Doskonała historyjka z gatunku cosy crime, ewentualnie cosy mysteries, w której polska panna Marple o dźwięcznym imieniu Henia chce i musi rozwikłać zagadkę tajemniczej śmierci współpasażera. Bystra pani widzi więcej niż inni podróżujący, słucha bardziej uważnie i szybko wyciąga trafne wnioski. Bo gdy się dokładnie przyjrzy amatorom stolicy Francji, to zauważy, że każdy ma coś na sumieniu. Ale któż z nas jest doskonały?
Czytając Panią Henrykę i morderstwo w autokarze, nie sposób oprzeć się skojarzeniom ze Śmiercią na Nilu. W obu przypadkach mamy zamkniętą przestrzeń, pozornie obcych sobie ludzi, utrudnienia w rodzaju braku toalety, braku kawy, ciasnego miejsca, w którym ludzie muszą ze sobą, chcąc nie chcąc, przebywać. Uprzejmość i dobre wychowanie zmusza wszystkich do przestrzegania określonych zasad, ale wszystko ma swoje granice. Nawet cierpliwość. Toteż gdy emocje biorą górę nad rozsądkiem, dzieje się coś niezrozumiałego.
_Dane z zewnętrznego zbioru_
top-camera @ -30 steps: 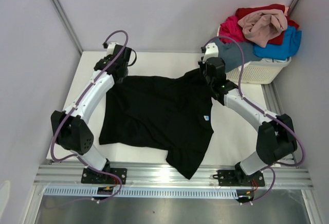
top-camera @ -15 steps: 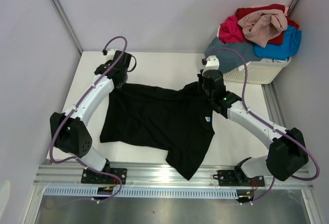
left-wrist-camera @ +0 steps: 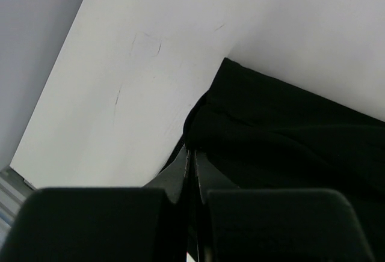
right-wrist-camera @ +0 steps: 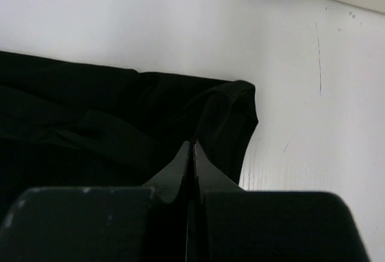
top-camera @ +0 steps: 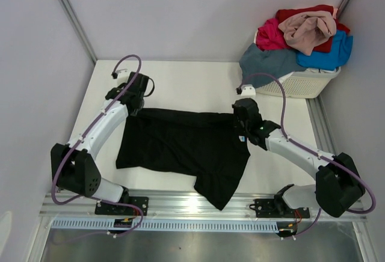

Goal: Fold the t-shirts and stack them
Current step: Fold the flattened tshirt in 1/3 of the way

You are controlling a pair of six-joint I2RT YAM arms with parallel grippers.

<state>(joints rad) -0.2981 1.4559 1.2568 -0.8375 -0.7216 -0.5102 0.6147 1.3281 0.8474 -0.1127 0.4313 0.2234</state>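
Pale grey walls (top-camera: 180,9) enclose a white table (top-camera: 192,85) with a metal rail (top-camera: 198,205) along its near edge. The black shirt (top-camera: 180,148) lies spread across the middle of the table, one corner hanging over the rail. In the far right corner, a white basket (top-camera: 307,85) holds heaped shirts (top-camera: 304,30) in red, beige-pink, magenta, blue and grey-blue. The left gripper (left-wrist-camera: 190,154) and right gripper (right-wrist-camera: 191,148) each pinch the black shirt's far edge, fingers together. A small blue tag (top-camera: 241,139) on the black shirt is unreadable.
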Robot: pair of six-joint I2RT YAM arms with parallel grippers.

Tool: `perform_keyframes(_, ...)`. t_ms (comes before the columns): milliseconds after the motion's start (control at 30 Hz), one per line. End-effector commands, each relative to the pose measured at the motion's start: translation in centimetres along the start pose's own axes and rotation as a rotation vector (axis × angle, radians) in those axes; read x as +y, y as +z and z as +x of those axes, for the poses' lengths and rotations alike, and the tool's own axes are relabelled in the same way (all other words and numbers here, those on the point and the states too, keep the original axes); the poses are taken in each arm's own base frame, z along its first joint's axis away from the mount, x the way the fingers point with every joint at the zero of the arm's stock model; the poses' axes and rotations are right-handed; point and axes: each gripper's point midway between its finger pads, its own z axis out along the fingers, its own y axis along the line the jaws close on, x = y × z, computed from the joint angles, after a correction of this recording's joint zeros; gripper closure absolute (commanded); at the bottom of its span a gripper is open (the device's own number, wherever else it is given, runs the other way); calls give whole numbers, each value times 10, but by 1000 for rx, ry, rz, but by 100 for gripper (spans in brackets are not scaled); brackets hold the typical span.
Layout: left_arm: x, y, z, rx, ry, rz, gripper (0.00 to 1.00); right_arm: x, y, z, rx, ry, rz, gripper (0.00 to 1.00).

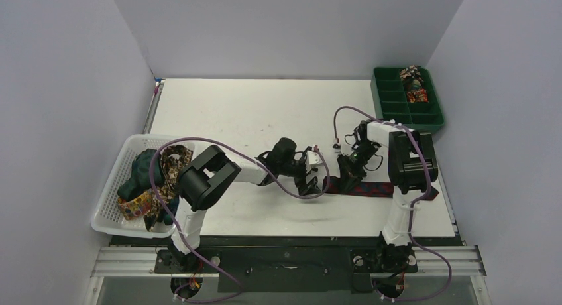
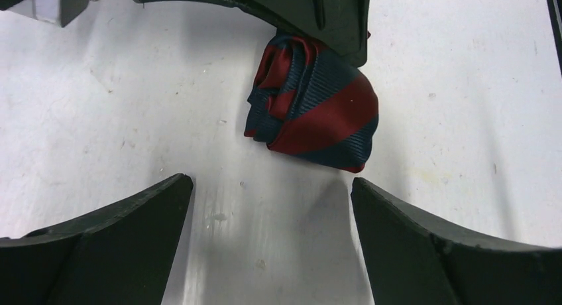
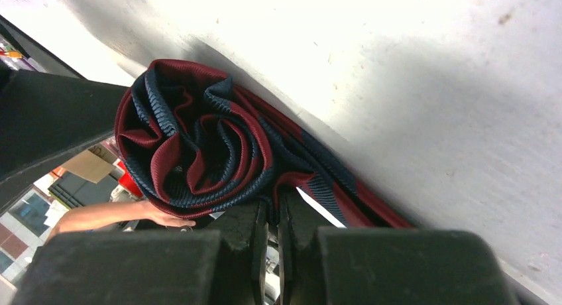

Tajemnicza śmierć jednego z pasażerów budzi demony. Uważna pani Henryka widzi, jak ludzie odsłaniają swoje prawdziwe oblicza. A potem już tylko krok do ustalenia, kto, jak i kiedy zabił.
Subgatunek cosy crime ma swoją bogatą historię. Znawcy jednym tchem wymienią tu takich pisarzy jak Agatha Christie, A.L. Herbert, Rex Stout, być może Joe Alex. W Polsce prym wiodła Joanna Chmielewska, ostatnio sporo wydaje Marta Matyszczak, która stworzyła postać zabawnego psiego detektywa, Olga Rudnicka, Karolina Morawiecka i zapewne wiele innych pań oraz panów. Brak tu naturalistycznych scen, opisów morderstw, epatowania złem. Nie ma scen seksu i przemocy.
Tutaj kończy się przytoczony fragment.